### Task description:
In the data below, one line contains "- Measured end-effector" and a later one contains "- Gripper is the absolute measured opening". Print both, with every line between them, exactly and alone.

________________

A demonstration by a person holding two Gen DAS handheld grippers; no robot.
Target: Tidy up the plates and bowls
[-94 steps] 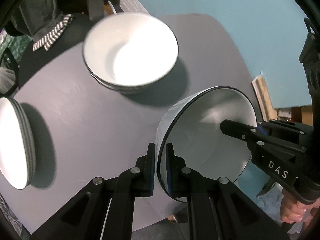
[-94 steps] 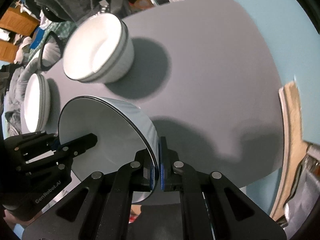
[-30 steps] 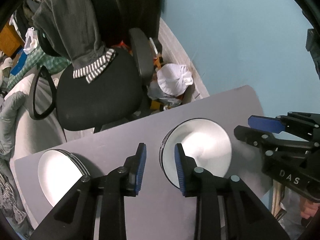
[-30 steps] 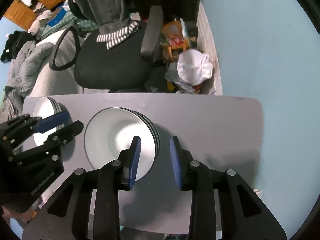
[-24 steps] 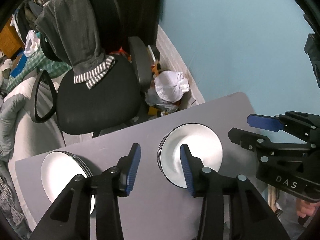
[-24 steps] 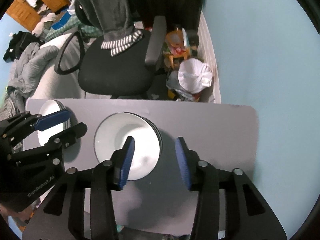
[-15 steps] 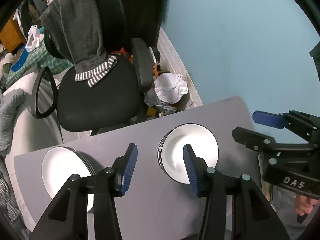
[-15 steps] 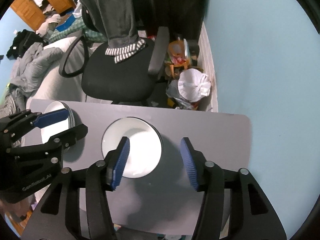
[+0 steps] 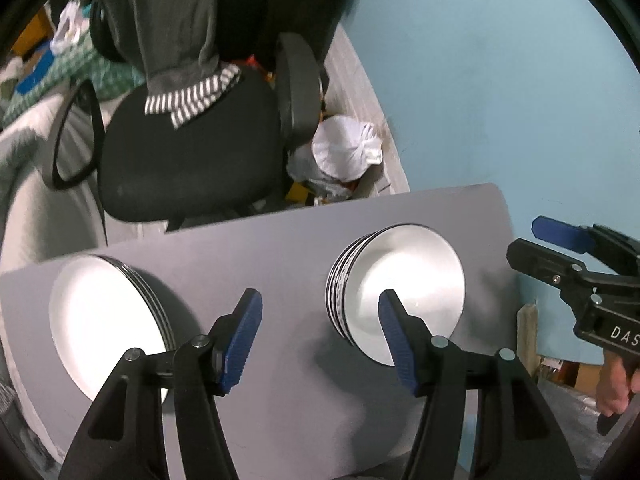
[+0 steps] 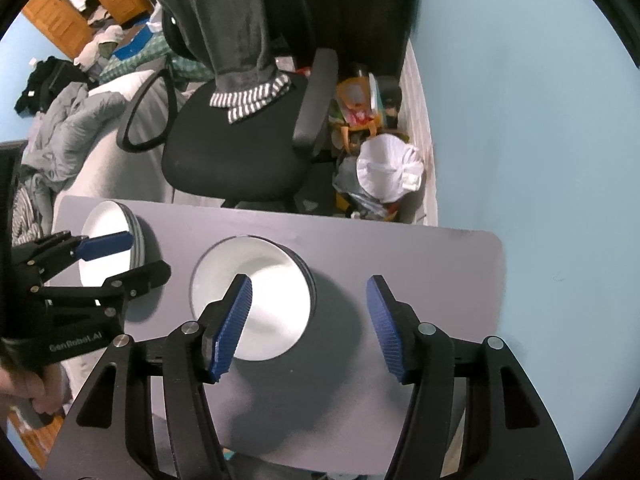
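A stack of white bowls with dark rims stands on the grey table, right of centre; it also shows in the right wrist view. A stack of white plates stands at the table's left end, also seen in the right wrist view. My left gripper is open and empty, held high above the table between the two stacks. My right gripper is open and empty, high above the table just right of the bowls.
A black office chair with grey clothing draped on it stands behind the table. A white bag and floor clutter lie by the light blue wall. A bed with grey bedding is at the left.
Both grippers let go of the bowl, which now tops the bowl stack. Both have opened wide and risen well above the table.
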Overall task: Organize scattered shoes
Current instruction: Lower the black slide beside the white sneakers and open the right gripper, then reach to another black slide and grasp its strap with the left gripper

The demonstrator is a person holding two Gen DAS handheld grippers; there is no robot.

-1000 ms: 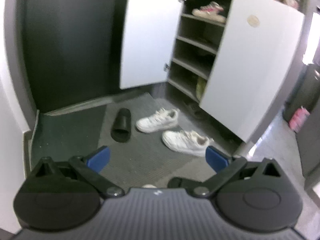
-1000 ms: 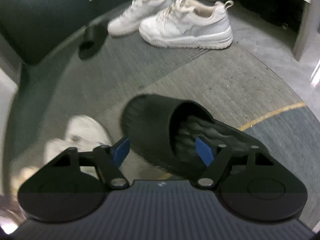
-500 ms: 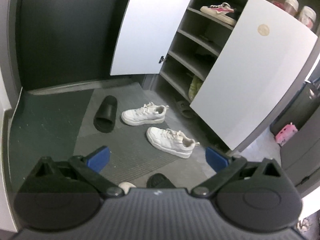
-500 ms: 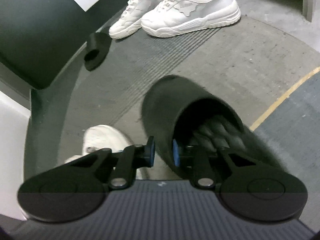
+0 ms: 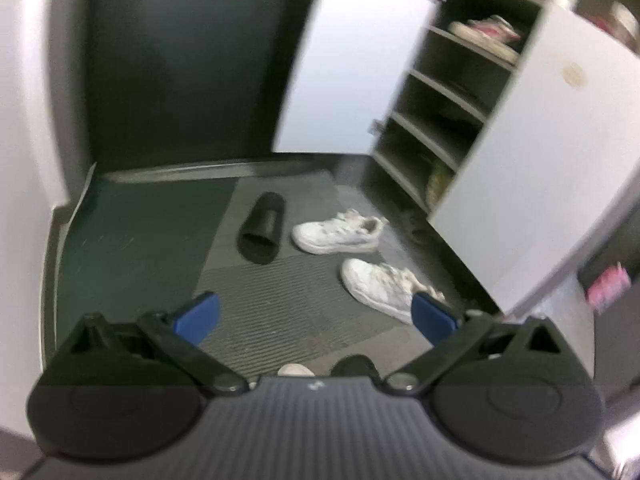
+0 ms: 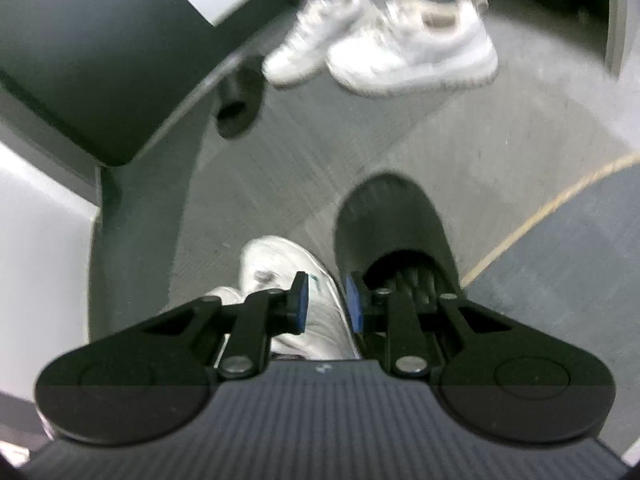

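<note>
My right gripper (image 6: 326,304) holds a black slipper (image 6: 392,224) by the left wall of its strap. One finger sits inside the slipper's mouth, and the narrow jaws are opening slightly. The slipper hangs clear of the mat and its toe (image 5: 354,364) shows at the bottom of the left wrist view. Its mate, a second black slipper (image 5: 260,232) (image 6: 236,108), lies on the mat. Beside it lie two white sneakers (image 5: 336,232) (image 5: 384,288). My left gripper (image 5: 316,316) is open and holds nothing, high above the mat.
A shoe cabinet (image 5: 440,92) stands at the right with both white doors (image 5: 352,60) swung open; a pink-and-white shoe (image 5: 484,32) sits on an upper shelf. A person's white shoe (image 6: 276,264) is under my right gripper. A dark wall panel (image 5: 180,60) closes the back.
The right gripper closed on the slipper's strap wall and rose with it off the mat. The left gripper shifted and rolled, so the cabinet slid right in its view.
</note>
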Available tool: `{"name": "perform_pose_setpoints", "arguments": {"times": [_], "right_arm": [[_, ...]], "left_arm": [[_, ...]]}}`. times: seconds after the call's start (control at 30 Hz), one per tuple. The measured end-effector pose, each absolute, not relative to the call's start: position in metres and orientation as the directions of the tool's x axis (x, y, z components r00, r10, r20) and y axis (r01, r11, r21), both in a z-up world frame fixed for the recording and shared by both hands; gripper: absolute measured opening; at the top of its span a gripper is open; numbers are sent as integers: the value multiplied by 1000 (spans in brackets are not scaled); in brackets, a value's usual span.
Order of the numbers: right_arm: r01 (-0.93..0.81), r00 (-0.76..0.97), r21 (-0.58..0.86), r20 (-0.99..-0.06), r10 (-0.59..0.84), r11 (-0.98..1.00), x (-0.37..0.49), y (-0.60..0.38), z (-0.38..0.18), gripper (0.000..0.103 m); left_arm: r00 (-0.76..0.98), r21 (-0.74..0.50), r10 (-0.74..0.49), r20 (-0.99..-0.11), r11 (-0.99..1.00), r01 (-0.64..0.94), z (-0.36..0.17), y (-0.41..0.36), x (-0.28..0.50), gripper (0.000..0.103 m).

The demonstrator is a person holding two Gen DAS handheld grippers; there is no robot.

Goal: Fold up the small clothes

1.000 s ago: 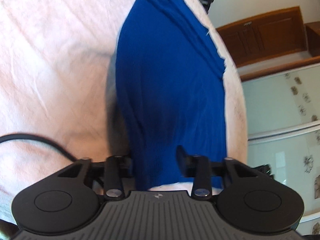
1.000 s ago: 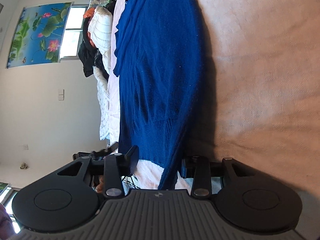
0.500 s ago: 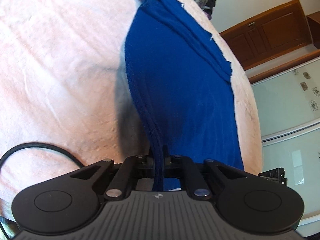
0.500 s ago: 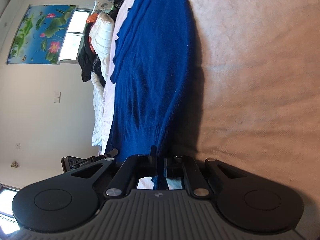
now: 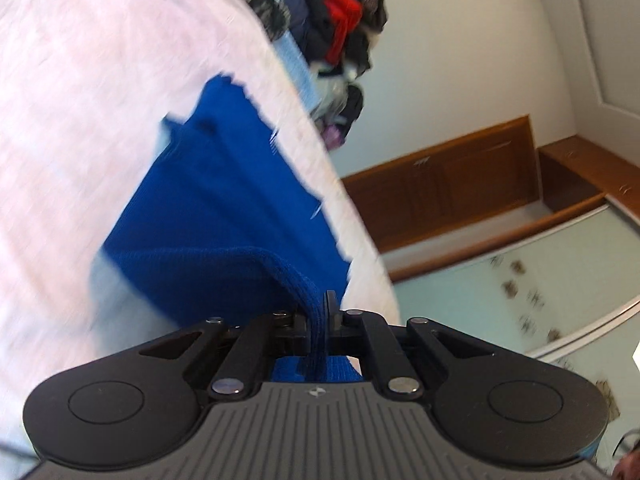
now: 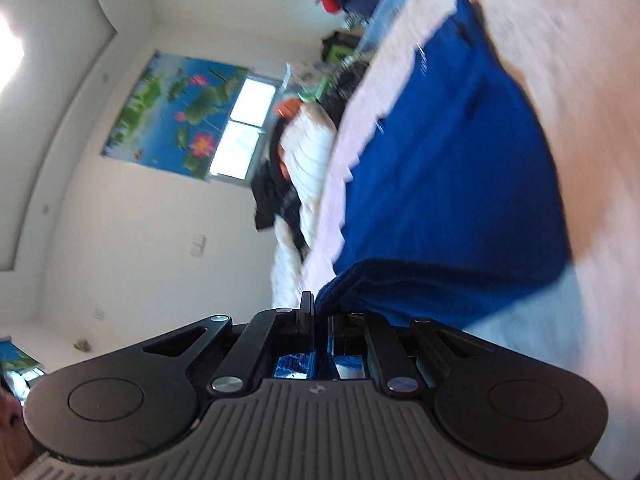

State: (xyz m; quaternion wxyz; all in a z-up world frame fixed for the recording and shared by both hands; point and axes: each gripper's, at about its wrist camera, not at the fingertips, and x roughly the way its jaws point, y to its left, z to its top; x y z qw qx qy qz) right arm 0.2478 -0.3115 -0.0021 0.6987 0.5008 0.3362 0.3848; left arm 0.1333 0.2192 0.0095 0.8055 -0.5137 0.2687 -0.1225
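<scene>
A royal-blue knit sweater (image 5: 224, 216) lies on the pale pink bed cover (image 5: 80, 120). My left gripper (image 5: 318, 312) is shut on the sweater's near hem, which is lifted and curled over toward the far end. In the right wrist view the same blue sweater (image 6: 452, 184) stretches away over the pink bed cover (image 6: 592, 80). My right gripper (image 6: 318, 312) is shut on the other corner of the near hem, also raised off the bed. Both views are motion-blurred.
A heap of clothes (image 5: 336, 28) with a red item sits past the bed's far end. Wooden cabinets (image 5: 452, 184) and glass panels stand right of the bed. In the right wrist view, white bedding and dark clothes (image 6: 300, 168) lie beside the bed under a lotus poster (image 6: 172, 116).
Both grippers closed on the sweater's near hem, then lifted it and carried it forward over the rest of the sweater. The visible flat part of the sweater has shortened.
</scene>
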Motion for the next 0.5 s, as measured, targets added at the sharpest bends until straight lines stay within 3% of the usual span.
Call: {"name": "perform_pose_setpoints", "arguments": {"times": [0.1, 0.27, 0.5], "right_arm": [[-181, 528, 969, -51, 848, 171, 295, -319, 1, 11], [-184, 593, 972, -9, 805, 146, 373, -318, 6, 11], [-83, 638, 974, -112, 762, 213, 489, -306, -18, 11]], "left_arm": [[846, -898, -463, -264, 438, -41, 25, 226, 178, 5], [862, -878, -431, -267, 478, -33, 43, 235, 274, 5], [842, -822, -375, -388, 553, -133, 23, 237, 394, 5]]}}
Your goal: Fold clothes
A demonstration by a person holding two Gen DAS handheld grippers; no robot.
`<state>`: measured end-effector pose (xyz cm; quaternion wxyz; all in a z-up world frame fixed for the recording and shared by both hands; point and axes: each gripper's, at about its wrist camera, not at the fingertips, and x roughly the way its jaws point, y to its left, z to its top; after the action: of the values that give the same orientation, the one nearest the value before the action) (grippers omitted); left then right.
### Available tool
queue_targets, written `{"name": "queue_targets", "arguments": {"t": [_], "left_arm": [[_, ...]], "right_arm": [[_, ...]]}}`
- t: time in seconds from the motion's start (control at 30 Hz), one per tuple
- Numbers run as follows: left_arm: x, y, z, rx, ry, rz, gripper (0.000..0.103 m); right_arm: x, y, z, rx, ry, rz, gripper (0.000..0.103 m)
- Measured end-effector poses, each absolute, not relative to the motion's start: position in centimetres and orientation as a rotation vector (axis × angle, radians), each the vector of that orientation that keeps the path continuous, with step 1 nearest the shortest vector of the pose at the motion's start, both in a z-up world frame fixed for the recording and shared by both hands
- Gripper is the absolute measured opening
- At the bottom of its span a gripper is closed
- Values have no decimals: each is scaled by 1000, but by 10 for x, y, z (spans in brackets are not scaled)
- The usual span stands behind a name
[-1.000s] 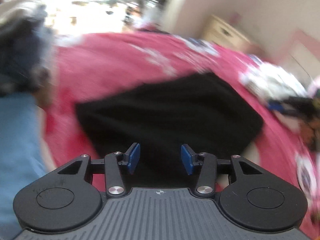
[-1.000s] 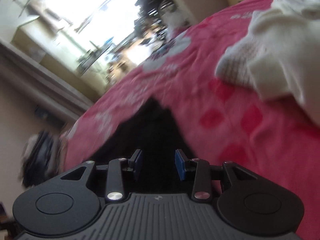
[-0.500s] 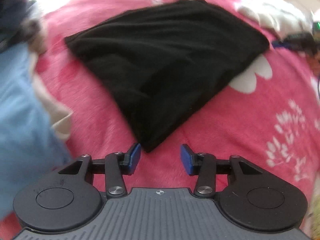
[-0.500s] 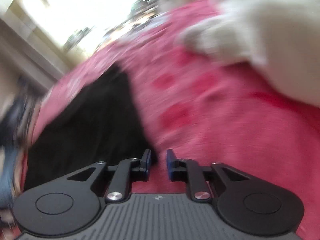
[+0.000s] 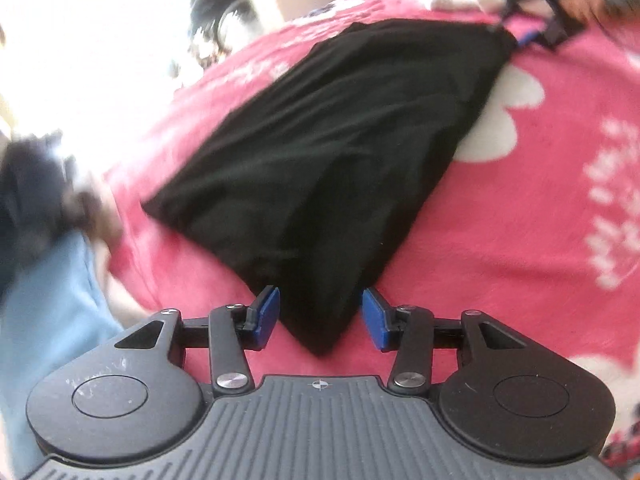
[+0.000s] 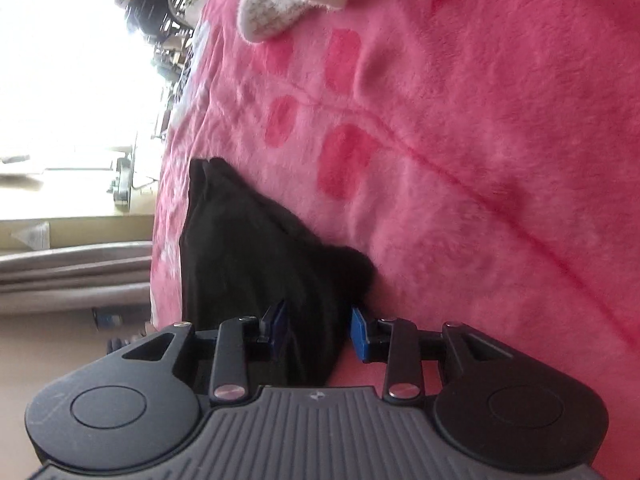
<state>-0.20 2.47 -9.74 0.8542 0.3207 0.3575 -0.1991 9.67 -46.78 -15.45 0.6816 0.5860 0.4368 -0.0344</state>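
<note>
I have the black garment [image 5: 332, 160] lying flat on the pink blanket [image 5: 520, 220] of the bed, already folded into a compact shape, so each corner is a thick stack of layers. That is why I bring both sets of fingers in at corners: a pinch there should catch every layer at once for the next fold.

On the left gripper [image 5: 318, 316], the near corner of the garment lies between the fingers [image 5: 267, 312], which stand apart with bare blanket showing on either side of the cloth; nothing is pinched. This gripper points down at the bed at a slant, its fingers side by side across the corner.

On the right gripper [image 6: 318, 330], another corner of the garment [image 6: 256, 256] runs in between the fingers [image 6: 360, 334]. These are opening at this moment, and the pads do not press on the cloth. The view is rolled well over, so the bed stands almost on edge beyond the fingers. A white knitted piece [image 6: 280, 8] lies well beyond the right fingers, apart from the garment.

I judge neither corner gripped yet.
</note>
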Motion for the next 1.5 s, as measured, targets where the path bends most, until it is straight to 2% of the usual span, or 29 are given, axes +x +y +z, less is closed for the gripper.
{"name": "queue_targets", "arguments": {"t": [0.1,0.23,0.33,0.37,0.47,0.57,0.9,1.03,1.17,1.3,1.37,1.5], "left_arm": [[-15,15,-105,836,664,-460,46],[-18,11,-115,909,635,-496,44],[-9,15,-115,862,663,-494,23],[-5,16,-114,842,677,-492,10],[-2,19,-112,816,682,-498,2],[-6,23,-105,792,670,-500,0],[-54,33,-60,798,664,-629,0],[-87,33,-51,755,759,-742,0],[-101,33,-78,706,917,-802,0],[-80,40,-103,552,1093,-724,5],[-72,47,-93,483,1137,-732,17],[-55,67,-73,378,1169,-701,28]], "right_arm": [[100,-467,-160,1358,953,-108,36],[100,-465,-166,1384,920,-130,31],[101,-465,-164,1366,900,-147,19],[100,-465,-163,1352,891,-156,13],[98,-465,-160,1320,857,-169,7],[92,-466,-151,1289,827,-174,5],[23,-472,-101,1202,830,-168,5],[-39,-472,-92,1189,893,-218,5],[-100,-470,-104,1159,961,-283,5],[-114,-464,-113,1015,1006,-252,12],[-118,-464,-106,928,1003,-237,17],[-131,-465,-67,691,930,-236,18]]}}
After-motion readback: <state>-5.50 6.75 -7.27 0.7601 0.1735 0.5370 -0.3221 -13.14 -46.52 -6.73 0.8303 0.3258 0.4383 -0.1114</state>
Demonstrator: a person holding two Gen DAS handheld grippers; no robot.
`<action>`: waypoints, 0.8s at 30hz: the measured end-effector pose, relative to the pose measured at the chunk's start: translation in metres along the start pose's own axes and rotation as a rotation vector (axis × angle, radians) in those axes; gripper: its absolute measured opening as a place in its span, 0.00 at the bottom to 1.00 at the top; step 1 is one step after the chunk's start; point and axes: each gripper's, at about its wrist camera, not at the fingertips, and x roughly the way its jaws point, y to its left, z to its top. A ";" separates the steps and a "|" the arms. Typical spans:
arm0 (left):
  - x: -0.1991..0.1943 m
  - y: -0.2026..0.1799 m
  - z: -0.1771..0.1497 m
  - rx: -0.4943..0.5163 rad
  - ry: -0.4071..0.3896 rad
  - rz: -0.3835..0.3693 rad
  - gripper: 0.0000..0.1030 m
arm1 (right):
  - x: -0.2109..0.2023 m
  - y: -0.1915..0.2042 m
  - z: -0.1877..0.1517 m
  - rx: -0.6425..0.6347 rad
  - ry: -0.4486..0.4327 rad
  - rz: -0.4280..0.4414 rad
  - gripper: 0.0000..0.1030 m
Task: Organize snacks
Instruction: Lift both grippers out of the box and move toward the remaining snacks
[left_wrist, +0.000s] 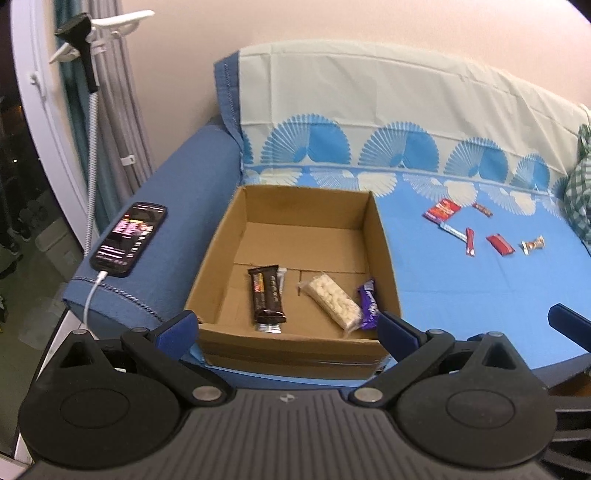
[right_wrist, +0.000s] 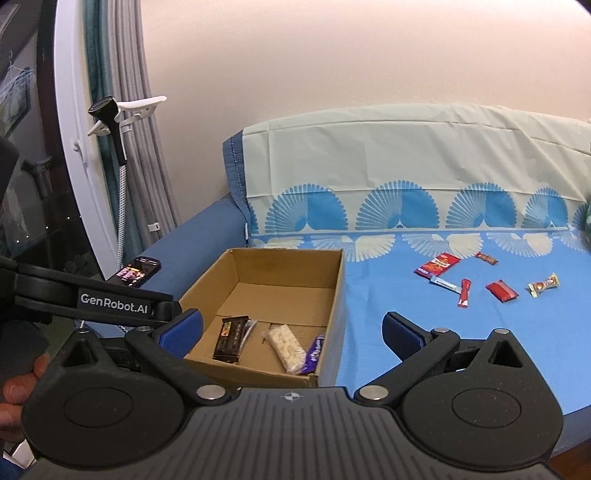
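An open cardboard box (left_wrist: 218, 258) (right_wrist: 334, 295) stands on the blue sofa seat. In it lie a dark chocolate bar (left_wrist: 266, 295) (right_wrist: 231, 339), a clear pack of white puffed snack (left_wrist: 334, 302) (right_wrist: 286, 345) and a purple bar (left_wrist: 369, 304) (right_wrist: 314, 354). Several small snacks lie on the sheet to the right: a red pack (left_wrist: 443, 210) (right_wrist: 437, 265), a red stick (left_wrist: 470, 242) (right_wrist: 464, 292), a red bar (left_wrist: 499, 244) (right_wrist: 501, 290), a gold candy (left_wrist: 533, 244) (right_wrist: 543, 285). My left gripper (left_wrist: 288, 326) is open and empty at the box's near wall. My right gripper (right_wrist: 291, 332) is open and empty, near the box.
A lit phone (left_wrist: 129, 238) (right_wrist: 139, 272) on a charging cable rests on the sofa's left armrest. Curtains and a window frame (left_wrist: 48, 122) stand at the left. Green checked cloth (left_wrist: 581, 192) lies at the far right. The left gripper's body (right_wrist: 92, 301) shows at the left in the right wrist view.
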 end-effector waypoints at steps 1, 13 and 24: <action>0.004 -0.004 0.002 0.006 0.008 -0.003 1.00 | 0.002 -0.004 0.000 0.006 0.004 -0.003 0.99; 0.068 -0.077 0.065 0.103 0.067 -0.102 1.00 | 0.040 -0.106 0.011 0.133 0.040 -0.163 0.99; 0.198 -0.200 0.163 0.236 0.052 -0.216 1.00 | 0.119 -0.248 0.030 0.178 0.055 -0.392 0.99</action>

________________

### Exercise output:
- Measured end-effector poses, each absolute, not relative to the motion's start: position in centimetres and orientation as a rotation vector (axis × angle, radians), each the vector of that orientation that keeps the path continuous, with step 1 nearest the shortest vector of the pose at the motion's start, both in a z-up world frame fixed for the recording and shared by both hands
- Gripper is the absolute measured opening

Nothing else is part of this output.